◆ **Your instructions**: Everything from the first line of the entries below through the line holding "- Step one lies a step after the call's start" must be printed exactly as written.
^^^^^^^^^^^^^^^^
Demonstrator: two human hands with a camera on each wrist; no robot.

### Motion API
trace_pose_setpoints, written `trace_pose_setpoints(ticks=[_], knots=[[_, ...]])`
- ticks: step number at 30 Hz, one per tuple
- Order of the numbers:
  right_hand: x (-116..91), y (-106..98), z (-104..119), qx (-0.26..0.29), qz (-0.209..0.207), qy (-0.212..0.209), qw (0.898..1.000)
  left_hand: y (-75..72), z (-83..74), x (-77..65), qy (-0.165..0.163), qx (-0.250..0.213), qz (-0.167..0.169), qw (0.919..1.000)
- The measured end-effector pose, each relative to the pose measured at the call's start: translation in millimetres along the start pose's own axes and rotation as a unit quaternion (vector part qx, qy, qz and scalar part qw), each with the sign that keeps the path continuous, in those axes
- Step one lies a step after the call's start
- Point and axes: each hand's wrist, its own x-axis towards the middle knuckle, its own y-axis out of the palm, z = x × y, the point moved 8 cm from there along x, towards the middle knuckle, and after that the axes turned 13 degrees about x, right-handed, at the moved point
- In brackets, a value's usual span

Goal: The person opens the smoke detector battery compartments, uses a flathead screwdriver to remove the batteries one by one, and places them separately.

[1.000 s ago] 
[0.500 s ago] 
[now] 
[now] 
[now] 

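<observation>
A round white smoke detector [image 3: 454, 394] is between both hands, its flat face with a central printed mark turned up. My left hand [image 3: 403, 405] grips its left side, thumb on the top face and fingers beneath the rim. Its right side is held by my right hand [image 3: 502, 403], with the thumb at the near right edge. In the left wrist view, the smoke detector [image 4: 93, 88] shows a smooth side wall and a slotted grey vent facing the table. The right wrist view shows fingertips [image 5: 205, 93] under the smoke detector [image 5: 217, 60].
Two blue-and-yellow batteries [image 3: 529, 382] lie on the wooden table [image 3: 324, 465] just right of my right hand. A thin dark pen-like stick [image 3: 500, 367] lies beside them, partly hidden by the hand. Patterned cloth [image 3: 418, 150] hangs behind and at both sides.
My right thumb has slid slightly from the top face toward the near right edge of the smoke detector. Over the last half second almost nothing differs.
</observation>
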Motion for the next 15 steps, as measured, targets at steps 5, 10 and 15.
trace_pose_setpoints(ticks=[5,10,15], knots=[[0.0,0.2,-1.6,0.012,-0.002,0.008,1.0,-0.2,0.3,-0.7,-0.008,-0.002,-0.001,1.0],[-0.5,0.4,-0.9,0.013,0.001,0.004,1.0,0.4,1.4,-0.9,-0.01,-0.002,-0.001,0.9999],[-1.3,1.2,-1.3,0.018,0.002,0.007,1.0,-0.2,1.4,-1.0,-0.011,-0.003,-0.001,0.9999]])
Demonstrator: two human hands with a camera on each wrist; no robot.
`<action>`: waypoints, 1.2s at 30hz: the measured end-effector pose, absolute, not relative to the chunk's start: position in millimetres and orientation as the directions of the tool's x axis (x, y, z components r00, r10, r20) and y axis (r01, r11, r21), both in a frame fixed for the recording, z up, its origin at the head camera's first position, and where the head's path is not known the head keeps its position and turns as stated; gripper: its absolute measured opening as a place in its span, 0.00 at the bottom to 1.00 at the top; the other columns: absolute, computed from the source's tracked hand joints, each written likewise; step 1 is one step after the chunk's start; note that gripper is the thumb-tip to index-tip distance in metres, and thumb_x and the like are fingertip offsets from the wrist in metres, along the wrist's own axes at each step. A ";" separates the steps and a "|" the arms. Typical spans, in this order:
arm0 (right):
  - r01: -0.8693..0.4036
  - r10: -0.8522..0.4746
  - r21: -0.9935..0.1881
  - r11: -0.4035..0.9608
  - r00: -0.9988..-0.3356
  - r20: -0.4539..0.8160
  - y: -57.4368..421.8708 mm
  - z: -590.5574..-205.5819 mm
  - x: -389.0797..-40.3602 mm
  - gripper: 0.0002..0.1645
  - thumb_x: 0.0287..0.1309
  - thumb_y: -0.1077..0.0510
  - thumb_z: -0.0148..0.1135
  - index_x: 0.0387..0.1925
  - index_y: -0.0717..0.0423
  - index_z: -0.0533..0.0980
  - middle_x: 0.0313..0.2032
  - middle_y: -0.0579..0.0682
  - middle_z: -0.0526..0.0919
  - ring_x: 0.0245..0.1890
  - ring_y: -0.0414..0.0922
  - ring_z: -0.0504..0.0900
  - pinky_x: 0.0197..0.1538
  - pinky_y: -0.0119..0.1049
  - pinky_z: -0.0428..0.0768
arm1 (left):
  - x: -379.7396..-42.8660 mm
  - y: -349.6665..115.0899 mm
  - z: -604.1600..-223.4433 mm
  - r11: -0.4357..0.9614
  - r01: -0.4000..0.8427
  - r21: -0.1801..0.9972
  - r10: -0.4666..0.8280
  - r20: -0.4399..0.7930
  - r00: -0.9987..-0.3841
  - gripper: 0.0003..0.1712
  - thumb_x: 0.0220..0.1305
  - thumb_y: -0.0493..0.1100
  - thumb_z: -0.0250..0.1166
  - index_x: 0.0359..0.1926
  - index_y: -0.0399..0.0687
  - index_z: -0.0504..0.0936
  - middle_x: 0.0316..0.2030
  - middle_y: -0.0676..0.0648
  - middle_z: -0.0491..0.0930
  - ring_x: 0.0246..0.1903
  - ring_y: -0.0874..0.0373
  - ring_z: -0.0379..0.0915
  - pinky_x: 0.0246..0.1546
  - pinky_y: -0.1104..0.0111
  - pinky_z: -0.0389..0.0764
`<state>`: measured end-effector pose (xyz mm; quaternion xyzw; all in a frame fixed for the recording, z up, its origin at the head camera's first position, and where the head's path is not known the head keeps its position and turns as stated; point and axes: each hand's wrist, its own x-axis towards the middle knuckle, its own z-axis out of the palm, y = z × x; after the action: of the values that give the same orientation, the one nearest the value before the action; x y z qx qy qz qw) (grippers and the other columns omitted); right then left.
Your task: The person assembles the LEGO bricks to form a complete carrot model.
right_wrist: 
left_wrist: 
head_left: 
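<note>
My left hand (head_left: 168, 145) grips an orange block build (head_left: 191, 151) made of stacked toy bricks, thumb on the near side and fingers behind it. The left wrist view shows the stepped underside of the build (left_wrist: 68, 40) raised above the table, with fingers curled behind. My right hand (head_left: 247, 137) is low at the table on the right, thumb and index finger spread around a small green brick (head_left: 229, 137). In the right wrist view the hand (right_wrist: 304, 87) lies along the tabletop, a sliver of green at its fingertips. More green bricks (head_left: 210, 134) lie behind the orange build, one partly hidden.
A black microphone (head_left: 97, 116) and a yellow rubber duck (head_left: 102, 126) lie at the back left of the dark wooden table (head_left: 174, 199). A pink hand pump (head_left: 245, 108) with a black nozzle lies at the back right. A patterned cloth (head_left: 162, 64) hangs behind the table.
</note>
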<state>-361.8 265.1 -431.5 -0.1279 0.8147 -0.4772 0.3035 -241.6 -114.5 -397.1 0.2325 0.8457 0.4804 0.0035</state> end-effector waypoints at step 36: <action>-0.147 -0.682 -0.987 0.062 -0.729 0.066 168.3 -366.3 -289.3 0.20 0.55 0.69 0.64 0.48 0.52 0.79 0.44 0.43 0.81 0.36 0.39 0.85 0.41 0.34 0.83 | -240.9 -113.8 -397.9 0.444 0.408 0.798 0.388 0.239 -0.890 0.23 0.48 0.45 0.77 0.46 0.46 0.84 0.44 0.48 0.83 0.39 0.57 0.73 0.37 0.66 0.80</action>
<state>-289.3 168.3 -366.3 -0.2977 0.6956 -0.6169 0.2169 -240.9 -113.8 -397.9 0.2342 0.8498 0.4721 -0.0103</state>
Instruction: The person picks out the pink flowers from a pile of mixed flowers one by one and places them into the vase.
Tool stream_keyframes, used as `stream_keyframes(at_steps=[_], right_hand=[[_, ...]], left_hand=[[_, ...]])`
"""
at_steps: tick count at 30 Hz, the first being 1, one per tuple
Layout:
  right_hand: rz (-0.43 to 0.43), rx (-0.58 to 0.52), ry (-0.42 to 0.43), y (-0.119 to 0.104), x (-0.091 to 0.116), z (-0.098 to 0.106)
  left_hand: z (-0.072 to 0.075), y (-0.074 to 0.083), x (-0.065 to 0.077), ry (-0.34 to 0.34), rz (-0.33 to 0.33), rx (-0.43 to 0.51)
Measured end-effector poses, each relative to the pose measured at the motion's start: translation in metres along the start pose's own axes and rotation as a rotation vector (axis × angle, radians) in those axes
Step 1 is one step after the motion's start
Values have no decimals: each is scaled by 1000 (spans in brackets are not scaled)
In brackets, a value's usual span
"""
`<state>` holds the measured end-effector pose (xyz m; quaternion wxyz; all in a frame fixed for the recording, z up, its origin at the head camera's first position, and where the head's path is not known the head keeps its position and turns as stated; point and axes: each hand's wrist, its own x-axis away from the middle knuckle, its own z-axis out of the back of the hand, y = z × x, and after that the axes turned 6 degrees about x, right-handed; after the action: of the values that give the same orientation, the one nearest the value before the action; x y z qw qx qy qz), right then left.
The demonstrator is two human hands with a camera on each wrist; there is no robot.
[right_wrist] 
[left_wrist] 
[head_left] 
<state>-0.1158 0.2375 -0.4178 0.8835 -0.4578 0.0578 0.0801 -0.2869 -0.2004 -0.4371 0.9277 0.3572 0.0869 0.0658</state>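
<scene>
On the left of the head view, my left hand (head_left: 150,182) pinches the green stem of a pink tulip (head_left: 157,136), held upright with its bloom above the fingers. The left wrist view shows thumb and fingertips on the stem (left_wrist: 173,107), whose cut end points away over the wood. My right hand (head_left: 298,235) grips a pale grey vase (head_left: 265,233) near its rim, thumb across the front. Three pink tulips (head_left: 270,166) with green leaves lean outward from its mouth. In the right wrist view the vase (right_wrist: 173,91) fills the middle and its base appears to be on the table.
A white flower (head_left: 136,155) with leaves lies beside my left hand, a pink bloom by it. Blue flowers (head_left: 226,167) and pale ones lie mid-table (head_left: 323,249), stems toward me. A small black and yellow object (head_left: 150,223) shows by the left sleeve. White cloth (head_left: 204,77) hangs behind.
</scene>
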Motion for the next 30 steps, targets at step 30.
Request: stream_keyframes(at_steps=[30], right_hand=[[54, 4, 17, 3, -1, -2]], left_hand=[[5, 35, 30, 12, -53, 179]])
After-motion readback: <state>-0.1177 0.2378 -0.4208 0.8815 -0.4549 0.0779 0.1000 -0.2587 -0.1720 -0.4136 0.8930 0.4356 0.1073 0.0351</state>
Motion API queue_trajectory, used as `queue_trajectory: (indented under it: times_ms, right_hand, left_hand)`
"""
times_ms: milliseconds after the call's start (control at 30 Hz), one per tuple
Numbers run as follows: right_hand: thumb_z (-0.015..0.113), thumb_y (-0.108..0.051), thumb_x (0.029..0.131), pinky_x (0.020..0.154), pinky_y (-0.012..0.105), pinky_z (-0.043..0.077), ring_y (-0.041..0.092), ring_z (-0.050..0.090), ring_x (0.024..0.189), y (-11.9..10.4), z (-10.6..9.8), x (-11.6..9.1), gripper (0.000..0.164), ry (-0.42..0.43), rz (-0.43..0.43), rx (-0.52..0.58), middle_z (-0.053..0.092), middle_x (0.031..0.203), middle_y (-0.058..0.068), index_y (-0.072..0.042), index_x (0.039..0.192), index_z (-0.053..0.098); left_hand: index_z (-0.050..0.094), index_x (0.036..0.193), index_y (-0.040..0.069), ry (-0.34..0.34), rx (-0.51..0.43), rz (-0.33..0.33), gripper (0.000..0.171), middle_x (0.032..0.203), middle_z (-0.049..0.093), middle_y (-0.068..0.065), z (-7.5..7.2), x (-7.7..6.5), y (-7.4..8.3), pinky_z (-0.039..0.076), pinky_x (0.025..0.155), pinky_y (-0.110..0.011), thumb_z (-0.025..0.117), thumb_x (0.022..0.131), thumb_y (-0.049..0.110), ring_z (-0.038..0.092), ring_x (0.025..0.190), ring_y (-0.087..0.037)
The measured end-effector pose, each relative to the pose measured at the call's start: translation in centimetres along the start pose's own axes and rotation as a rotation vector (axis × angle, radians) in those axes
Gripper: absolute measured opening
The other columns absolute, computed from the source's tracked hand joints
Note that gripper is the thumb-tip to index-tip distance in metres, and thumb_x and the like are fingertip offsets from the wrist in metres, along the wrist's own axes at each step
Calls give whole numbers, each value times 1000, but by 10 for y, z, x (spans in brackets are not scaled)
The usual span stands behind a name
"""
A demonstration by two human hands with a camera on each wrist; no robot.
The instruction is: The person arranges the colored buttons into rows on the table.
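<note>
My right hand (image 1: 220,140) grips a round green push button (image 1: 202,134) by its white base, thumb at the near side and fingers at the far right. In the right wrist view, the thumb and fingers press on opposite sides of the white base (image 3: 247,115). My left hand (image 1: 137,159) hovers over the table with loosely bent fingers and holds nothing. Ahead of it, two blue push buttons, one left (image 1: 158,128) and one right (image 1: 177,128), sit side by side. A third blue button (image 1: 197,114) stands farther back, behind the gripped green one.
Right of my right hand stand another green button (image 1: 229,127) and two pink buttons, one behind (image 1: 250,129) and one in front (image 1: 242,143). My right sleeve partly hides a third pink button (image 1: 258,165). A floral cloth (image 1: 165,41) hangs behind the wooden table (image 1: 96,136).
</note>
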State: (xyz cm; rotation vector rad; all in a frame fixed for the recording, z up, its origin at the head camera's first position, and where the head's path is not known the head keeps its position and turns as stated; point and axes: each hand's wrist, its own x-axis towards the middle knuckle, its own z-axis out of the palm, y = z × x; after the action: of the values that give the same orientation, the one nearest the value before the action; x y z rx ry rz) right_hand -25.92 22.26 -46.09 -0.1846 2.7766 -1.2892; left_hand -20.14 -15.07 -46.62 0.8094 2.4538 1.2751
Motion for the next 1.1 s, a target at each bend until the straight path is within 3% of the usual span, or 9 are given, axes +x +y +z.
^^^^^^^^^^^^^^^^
◆ **Your response**:
Demonstrator: two human hands with a camera on each wrist; no robot.

### Motion API
trace_pose_setpoints, written `trace_pose_setpoints(ticks=[_], knots=[[_, ...]])`
- ticks: step number at 30 Hz, one per tuple
- Order of the numbers:
  right_hand: x (-116..91), y (-106..98), z (-104..119), qx (-0.26..0.29), qz (-0.209..0.207), qy (-0.212..0.209), qw (0.898..1.000)
  left_hand: y (-75..72), z (-83..74), x (-77..65), qy (-0.165..0.163), qx (-0.250..0.213), qz (-0.167..0.169), qw (0.919..1.000)
- The measured end-effector pose, each relative to the pose measured at the call's start: translation in millimetres along the start pose's own axes and rotation as a unit quaternion (vector part qx, qy, qz and scalar part qw), each with the sign that keeps the path continuous, in those axes
- Step one lies a step after the call's start

The work on this exercise is complete.